Healing for this family, and for Burlington as a whole, cannot happen in a vacuum of silence. We must demand an inquest. We must demand transparency from the CAS. Most importantly, we must demand a Mayor who is not afraid to use their platform to protect every resident of Burlington, especially those who cannot protect themselves.
Anything less is a betrayal of decency and justice.
UPDATE: Thank you to Sonia from MAD for reminding me of a few facts
While the Mayor has prioritized advocating for Finlay’s Law and Keira’s Law, legal experts have noted that these initiatives, though beneficial for pediatric ER standards and domestic violence training, would likely have done nothing to prevent this particular tragedy.

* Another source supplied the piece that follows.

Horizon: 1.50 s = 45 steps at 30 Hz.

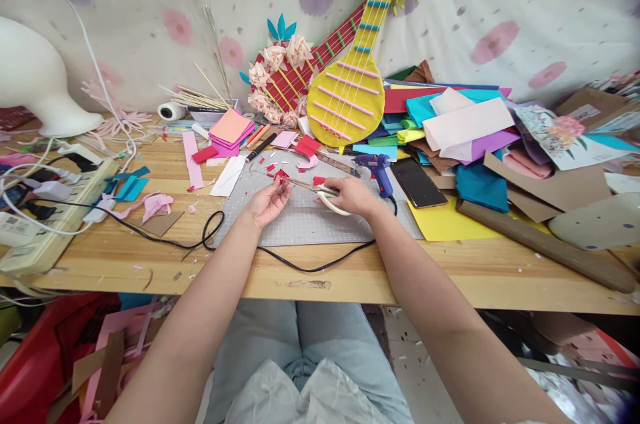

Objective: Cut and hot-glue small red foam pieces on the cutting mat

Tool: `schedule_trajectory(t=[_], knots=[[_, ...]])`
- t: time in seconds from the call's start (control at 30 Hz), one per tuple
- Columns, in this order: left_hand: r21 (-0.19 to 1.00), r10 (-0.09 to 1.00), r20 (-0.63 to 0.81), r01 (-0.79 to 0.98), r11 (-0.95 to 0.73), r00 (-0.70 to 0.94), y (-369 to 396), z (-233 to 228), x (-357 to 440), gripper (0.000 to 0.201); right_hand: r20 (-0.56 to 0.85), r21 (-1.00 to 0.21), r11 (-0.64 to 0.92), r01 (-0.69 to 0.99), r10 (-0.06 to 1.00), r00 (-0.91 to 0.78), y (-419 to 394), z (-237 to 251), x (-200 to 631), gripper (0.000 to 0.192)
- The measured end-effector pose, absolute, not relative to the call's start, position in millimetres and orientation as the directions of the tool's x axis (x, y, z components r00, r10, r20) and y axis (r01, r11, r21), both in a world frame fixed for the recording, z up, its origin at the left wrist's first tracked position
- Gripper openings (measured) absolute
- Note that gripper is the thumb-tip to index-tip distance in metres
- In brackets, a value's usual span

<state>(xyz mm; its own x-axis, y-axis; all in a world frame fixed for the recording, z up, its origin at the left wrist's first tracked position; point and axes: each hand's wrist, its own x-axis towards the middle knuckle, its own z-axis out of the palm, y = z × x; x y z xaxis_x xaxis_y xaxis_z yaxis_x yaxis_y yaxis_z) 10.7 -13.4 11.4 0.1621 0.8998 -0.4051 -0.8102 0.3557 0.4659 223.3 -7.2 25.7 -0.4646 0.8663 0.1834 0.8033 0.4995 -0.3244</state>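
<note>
Right hand [353,196] grips scissors [315,189]; left hand [269,203] apparently pinches red scrap [281,175].

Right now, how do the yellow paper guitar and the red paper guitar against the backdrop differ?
The yellow paper guitar lies in front, overlapping the red paper guitar behind it. The yellow guitar's body carries pink cross-strips; the red guitar's body is ringed with pale paper flowers. The yellow guitar's neck rises steeply up the backdrop; the red guitar's neck slants lower to the right. Both are handmade, with strings, and lean on the floral cloth.
</note>
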Motion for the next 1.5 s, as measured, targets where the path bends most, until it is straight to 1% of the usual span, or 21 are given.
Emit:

The Cooney-Hamber case involved deep systemic failures within the Halton Children's Aid Society and kinship care oversight that fall outside the scope of those specific reforms. In Burlington, however, the choice to prioritize backend policy that is unrelated to the core issue over addressing public sentiment in the face of such a grievous tragedy has left a perceived vacuum in local leadership and accountability.



Halton CAS workers shielded Cameron Ivens for over a decade before police got involved investigating him n laid 50+ charges for sexual crimes related to children…I went to this trial the day Lisa Potts testified…she lied soooooo much….Halton police protect negligent workers by letting them get away with not passing along reports that are genuine crimes….soooo many reports made into Halton CAS that they don’t bother investigating…I’d like to speak with u @Rowan
If protecting the most vulnerable people in our community, children, is too burdensome of a problem for our leadership, what does that say about our city? We deserve better representation and should take a deeper look into why this was allowed to happen. Marianne Ward and the CAS failed those kids and we need not only answers, but consequences for those involved.